Task requirements:
From the records below, transcribe exactly the lines that begin at the line with "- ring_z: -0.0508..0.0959" and end at the line with "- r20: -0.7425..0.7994", both included.

Dataset records:
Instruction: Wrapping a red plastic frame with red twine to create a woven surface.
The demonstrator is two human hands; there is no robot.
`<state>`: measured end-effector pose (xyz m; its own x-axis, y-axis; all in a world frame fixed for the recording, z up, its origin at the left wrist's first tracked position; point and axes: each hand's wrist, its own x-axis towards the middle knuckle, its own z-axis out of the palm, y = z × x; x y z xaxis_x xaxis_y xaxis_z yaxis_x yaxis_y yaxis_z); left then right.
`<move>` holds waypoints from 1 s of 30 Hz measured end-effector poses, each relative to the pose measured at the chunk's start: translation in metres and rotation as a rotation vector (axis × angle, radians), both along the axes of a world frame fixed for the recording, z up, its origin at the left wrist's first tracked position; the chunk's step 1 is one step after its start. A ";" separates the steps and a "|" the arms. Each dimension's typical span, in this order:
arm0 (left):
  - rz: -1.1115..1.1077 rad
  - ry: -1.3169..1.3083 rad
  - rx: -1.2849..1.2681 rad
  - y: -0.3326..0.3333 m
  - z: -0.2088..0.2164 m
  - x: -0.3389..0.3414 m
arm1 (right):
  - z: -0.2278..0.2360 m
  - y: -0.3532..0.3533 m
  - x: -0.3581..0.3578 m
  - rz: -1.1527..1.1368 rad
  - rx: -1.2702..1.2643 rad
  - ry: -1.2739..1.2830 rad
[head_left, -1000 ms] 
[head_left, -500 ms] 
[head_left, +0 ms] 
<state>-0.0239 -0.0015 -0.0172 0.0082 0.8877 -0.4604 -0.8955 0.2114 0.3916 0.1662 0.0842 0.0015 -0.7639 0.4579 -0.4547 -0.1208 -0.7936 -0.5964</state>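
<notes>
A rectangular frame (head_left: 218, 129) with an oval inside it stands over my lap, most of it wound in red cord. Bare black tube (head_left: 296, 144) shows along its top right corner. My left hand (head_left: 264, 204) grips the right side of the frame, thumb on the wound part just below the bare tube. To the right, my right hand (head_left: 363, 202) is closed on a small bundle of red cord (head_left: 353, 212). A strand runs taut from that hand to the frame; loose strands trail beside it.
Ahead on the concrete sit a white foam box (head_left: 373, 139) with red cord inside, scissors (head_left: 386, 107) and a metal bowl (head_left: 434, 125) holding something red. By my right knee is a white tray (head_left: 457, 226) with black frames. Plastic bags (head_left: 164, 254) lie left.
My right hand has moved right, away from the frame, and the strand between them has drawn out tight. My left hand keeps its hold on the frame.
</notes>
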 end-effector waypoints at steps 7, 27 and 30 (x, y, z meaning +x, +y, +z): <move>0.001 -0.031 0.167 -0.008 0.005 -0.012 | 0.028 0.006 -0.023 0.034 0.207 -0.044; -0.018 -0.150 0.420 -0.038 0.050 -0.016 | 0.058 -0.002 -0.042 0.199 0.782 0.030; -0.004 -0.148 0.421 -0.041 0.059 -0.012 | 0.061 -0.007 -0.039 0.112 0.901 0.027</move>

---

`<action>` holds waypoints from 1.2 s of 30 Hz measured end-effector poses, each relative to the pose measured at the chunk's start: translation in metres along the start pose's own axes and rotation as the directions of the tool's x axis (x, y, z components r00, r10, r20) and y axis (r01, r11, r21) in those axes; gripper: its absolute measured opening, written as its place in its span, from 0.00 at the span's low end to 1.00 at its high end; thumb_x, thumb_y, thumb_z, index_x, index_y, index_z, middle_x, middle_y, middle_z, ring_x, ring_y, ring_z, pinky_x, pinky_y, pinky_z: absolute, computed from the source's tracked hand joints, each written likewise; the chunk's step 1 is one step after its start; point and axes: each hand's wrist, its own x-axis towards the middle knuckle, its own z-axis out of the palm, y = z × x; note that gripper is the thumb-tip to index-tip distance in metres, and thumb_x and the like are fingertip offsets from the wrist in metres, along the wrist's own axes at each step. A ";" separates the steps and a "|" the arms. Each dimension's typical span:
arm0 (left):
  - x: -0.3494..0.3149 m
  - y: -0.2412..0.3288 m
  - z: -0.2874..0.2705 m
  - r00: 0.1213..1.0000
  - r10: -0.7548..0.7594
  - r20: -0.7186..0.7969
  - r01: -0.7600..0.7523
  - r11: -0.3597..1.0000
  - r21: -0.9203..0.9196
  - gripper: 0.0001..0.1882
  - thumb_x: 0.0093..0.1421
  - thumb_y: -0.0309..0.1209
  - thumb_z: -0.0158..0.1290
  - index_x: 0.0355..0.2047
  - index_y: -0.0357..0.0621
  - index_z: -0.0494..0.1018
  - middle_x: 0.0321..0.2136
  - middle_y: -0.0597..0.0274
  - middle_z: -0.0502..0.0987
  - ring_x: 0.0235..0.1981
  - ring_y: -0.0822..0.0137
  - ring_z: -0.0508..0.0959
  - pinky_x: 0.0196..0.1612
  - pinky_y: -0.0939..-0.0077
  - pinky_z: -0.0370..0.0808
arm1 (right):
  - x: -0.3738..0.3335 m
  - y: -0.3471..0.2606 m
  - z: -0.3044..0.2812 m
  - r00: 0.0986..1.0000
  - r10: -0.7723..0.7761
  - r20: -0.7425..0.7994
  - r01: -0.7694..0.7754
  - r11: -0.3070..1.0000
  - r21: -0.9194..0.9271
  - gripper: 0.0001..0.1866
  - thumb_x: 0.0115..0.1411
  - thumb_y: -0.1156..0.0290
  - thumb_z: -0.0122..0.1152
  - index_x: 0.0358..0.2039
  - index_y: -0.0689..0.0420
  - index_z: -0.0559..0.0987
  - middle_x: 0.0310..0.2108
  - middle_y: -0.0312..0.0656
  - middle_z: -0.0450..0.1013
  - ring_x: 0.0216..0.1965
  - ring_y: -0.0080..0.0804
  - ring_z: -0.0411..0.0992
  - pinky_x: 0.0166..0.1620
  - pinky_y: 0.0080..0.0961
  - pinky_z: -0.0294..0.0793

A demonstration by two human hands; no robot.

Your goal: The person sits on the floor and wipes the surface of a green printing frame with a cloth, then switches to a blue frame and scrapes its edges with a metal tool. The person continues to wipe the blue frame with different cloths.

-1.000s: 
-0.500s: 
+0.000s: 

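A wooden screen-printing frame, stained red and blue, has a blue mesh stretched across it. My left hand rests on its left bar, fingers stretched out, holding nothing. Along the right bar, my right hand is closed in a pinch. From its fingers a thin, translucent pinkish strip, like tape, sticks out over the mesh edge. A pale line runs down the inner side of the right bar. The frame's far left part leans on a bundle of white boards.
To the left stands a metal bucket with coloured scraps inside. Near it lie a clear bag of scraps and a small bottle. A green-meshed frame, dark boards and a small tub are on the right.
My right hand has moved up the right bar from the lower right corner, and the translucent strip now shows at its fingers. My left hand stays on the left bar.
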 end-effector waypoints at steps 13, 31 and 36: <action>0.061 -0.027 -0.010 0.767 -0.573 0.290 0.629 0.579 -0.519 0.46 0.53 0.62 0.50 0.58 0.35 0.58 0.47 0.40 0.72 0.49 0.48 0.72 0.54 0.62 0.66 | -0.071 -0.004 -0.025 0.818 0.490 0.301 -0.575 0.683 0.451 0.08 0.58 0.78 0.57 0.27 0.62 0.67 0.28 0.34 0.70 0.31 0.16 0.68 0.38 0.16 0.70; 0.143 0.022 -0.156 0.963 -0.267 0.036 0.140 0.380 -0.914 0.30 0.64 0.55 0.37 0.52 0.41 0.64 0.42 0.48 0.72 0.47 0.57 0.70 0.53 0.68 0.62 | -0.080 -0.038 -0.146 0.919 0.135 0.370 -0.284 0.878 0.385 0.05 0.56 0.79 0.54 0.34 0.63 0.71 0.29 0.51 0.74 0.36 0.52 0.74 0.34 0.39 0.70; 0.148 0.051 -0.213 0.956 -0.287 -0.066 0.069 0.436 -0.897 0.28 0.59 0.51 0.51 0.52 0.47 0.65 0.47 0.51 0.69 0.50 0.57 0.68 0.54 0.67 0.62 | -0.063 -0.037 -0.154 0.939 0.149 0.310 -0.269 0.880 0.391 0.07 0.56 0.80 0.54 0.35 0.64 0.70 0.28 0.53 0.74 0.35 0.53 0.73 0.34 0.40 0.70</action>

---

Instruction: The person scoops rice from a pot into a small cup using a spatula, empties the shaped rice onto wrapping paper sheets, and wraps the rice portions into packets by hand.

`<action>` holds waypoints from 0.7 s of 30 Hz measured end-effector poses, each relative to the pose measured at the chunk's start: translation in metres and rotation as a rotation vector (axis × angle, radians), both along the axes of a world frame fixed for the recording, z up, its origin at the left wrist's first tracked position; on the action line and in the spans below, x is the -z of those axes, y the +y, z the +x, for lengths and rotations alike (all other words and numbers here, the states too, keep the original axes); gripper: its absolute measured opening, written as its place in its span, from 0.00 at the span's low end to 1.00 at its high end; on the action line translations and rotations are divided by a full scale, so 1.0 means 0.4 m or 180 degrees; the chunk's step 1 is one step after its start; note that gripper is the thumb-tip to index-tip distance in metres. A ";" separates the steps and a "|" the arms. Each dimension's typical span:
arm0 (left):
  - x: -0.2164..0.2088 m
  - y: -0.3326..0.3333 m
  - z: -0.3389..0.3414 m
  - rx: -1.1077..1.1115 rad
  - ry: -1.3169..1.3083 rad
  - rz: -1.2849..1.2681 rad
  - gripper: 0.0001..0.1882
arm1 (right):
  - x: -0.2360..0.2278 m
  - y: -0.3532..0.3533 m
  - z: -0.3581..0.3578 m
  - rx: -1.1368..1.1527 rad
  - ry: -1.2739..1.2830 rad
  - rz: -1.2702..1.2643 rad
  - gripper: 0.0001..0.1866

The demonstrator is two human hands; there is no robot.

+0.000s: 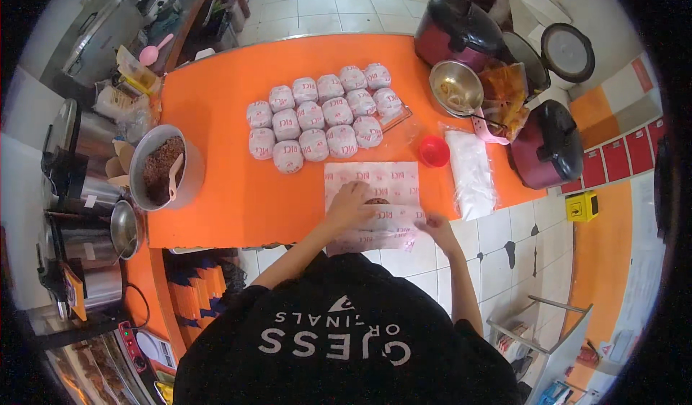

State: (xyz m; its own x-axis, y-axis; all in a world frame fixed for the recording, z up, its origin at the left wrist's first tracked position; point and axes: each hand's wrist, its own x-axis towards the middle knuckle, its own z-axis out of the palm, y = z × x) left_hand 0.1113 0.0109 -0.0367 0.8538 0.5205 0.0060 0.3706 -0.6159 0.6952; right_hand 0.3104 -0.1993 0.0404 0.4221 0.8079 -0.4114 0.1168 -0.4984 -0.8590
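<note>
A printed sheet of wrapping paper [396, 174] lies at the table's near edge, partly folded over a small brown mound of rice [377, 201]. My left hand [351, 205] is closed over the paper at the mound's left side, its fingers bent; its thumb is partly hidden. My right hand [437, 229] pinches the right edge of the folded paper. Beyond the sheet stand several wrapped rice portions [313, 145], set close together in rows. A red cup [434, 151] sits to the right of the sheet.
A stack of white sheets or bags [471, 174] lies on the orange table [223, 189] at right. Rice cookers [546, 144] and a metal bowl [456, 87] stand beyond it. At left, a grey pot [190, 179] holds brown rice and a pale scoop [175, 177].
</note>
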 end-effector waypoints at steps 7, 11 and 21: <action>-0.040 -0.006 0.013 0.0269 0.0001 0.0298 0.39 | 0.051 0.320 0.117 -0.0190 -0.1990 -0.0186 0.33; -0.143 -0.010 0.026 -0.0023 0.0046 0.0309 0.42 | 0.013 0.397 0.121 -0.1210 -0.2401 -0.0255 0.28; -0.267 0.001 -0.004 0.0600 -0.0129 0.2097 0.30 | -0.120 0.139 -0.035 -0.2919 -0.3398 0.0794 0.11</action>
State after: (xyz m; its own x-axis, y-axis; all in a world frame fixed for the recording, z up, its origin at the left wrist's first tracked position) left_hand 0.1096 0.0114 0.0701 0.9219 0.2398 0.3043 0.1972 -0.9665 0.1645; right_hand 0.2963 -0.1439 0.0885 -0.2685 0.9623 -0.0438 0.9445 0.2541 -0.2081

Solved exercise:
  - ring_z: -0.0508..0.0959
  - pinky_x: 0.0196..0.1612
  - pinky_y: -0.0939..-0.0077
  - pinky_z: -0.0370..0.0808
arm1 (right):
  - x: -0.3738..0.3335 m
  - y: -0.3471..0.2606 m
  - z: -0.3044..0.2812 m
  - r00: 0.0986..1.0000
  - r10: -0.7723..0.7761
  - r20: -0.7425..0.7994

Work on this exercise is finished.